_AVAILABLE DATA_

=== Section Start ===

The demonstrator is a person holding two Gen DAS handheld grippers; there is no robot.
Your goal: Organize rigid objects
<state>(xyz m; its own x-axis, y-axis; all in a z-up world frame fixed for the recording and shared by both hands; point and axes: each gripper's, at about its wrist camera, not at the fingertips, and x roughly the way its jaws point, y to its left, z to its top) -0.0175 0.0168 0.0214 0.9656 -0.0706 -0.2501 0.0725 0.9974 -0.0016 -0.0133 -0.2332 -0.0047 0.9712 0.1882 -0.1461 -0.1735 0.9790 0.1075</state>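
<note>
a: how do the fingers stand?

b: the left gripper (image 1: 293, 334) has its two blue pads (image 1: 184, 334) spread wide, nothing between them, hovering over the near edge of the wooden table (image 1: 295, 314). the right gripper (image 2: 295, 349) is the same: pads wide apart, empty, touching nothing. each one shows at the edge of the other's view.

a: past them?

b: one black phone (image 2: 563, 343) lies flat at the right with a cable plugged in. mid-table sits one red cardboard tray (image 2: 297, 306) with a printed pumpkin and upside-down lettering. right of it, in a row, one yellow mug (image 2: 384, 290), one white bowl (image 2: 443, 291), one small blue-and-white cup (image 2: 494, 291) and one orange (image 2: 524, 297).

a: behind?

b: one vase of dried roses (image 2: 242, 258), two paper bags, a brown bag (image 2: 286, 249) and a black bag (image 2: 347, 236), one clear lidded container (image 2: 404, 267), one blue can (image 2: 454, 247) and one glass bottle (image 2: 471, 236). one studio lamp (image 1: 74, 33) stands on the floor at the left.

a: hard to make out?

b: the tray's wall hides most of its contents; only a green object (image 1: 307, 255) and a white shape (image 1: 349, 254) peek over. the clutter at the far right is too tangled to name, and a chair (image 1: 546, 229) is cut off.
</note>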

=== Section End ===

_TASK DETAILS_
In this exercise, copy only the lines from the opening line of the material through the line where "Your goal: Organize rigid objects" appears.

_RESPONSE AREA_
The demonstrator is a person holding two Gen DAS handheld grippers; there is no robot.
Your goal: Organize rigid objects

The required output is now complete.